Perhaps most impressively, a March 31 CBS News survey showed 64 percent of Americans thought Trump’s focus on lowering prices was “not enough.”
One specific negative influence on Trump’s public standing is the enormous attention Elon Musk has received for his destructive attacks on federal employees and selected programs and services. An April 2 Reuters-Ipsos survey assessed Musk’s job performance at 39 percent favorable and 57 percent unfavorable (with 43 percent very unfavorable). A March 27 Marquette Law School national poll showed Musk at 38 percent favorable and 60 percent unfavorable (with 46 percent very unfavorable). And most tellingly, a Blueprint poll of Wisconsin the day of a state supreme court election in which Musk was extremely involved and visible in a losing cause showed 48 percent of voters “strongly disapproved” of Musk’s activities at DOGE.
But the most immediate problem for Trump going forward may be negative reaction to his “Liberation Day” tariff program, along with the market chaos it is currently causing and the longer-term impact it may have on consumer prices and economic growth. The initial signs are not good, as Silver Bulletin reported earlier this week:
We’ve had three entirely post-Liberation Day polls. None of them are good for Donald Trump. In today’s new Navigator Research poll, 44 percent of registered voters approve of Trump and 53 percent disapprove. And the latest Morning Consult poll showed Trump with a net approval of -6. Even Rasmussen’s daily tracking poll — where Trump has gotten some of the most positive approval numbers of his second term — has him 4 points underwater.

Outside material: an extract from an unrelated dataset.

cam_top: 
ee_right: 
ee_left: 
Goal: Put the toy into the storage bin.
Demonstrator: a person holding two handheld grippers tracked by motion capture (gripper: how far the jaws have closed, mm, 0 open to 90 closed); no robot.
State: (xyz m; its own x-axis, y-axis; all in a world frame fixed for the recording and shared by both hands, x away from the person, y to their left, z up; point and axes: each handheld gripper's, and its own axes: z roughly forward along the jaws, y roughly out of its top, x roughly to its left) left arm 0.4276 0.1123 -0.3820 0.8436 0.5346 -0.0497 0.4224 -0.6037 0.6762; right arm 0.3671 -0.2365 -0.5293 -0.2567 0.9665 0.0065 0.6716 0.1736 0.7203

A fourth post–Liberation Day poll today, the above-mentioned Economist-YouGov survey, also showed a five-point deterioration in Trump’s net approval rating in the last week. Everywhere survey questions are asked about Trump’s tariff policies, they rank among his least popular agenda items. Now that some tariffs (i.e., against China) have been raised again while others have been “paused,” it’s unclear what’s next and how it will affect Trump’s public standing. There’s not much evident optimism, though: The latest Reuters-Ipsos polls shows that 73 percent of Americans expect Trump’s tariff policies to boost consumer prices. If that actually happens, we could see Trump’s slow slide in popularity turn into something more like a crash.